Monthly Case
Epileptischer oder Ohnmachtsanfall? | April 2015
>> back to HomepageEin 15-jähriger Patient kommt in unsere Klinik zur Klärung der Frage, ob seine seit 6 Monaten auftretenden plötzlichen Bewusstseinsverluste mit nachfolgendem Sturz epileptische oder andere Anfälle sind. Unter anderen Anfällen versteht man z.B. Ohnmachtsanfälle (= Synkopen), sehr viel seltener sind kataplektische Anfälle, die im Rahmen der Erkrankung Narkolepsie auftreten können. Der Patient selbst konnte zu den bisherigen Anfällen nur sehr wenige Angaben machen, da er sich an den größten Teil des Anfalls nicht erinnert.

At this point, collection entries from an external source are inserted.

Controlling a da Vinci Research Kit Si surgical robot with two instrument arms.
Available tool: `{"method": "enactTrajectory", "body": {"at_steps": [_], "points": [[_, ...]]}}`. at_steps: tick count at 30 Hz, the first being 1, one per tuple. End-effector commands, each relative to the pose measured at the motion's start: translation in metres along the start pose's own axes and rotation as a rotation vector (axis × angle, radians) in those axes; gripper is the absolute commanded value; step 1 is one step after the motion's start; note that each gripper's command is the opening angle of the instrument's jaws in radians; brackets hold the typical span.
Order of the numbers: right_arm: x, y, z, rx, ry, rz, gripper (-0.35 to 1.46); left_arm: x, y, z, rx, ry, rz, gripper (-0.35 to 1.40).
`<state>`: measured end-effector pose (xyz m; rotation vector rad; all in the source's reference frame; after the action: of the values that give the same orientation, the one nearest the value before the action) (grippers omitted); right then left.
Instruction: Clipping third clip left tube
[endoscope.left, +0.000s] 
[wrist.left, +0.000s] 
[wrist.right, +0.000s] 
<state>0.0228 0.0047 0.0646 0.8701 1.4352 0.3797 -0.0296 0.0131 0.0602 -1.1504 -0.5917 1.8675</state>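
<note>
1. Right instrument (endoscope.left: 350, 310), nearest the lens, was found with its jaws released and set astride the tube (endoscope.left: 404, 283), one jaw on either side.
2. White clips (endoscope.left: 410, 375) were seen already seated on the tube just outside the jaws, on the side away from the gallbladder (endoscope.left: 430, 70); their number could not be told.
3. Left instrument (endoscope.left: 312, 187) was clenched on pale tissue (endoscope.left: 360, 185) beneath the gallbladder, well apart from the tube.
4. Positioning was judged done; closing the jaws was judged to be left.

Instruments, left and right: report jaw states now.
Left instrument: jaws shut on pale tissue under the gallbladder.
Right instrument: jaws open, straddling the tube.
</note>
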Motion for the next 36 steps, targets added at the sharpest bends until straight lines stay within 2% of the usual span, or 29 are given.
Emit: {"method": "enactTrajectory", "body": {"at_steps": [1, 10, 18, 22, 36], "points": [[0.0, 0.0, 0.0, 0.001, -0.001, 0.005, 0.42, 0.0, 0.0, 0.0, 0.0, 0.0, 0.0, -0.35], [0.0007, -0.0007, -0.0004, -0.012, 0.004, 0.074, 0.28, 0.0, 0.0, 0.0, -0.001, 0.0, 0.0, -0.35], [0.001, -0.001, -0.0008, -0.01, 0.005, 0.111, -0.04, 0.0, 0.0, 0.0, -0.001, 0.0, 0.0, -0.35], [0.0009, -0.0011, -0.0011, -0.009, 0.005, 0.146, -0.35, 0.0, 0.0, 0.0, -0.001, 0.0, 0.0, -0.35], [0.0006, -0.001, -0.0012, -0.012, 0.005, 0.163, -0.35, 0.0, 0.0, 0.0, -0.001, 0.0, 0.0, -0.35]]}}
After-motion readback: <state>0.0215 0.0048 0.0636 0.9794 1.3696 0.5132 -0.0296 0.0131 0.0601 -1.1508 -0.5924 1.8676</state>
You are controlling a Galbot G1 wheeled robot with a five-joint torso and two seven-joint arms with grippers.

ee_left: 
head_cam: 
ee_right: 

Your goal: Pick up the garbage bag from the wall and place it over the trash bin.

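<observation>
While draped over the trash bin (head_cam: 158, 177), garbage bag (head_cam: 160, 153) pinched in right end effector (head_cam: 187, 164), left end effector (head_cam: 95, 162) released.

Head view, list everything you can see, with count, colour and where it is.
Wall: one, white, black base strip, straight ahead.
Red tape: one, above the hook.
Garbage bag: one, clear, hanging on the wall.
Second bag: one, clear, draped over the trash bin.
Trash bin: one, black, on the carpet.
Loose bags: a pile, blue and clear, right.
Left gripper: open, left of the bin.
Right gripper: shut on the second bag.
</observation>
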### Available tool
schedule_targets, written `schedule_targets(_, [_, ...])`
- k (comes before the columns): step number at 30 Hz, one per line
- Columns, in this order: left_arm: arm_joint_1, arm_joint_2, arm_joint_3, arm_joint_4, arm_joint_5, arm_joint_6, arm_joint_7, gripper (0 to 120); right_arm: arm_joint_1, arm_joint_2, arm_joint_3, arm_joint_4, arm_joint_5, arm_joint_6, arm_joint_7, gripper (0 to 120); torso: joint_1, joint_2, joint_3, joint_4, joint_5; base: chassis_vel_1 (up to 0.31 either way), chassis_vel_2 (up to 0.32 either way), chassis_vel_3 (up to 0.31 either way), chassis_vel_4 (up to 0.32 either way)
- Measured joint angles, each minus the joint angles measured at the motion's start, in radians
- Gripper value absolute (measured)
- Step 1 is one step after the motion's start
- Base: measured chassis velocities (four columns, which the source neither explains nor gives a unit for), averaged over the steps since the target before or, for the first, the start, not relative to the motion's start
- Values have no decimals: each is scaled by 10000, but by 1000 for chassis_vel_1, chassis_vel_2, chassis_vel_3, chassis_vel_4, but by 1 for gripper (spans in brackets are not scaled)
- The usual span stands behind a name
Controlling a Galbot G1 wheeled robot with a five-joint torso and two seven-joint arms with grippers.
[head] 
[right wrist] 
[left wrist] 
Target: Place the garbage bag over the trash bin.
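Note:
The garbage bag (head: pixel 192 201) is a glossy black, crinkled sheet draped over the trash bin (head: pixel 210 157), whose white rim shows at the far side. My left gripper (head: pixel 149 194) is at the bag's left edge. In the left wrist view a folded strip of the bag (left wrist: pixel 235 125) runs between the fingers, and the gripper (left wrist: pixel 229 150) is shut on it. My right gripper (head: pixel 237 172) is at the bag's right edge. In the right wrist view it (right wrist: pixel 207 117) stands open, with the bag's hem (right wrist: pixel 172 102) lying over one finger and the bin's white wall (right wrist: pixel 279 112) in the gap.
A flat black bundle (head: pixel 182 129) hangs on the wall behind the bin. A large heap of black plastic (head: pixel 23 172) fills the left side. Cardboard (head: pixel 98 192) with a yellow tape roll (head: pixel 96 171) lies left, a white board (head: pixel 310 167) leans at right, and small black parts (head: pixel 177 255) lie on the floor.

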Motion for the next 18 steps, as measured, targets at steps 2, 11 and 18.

In unserer Klinik sind alle Patientenzimmer und alle Flure und Aufenthaltsräume mit Video-Kameras ausgestattet, die die Aufzeichnung von Anfällen und deren nachträgliche Auswertung erlauben. Bei dem ersten der Anfälle steht der Patient in seinem Zimmer am Fenster und beginnt gerade, aus einer Flasche Wasser zu trinken. Nach wenigen Sekunden gleitet die Hand mit der Wasserflasche langsam nach unten, der Patient taumelt und fällt schlaff nach hinten auf den Boden. Innerhalb weniger Sekunden ist der ganze Körper tonisch versteift, nach weiteren 20 Sekunden zeigen sich Kloni an allen Extremitäten. Nach dem Anfall ist der Patient für 20 min. desorientiert. Zusammengefasst hat es sich bei diesem Ereignis eindeutig um einen tonisch-klonisch generalisierten epileptischen Anfall gehandelt. Im weiteren Verlauf der Untersuchungen inkl. einem Video-EEG-Langzeit-Monitoring lässt sich eindeutig die Diagnose einer juvenilen myoklonischen Epilepsie stellen. Irritierend bei dem oben beschriebenen Anfall war, dass der Muskeltonus zu Beginn schlaff war, dies lässt zunächst an eine Synkope denken. Auf der anderen Seite haben videographische Analysen von induzierten Synkopen an gesunden Probanden gezeigt, dass der Körper hier zu Beginn tonisch angespannt sein kann.
Dieses Fallbeispiel soll illustrieren, dass einzelne Zeichen und Symptome nie hinreichend sind, um bei Anfällen die richtige Zuordnungen zu treffen. Es bedarf immer der Betrachtung des gesamten Ablaufs und klinischen Bildes.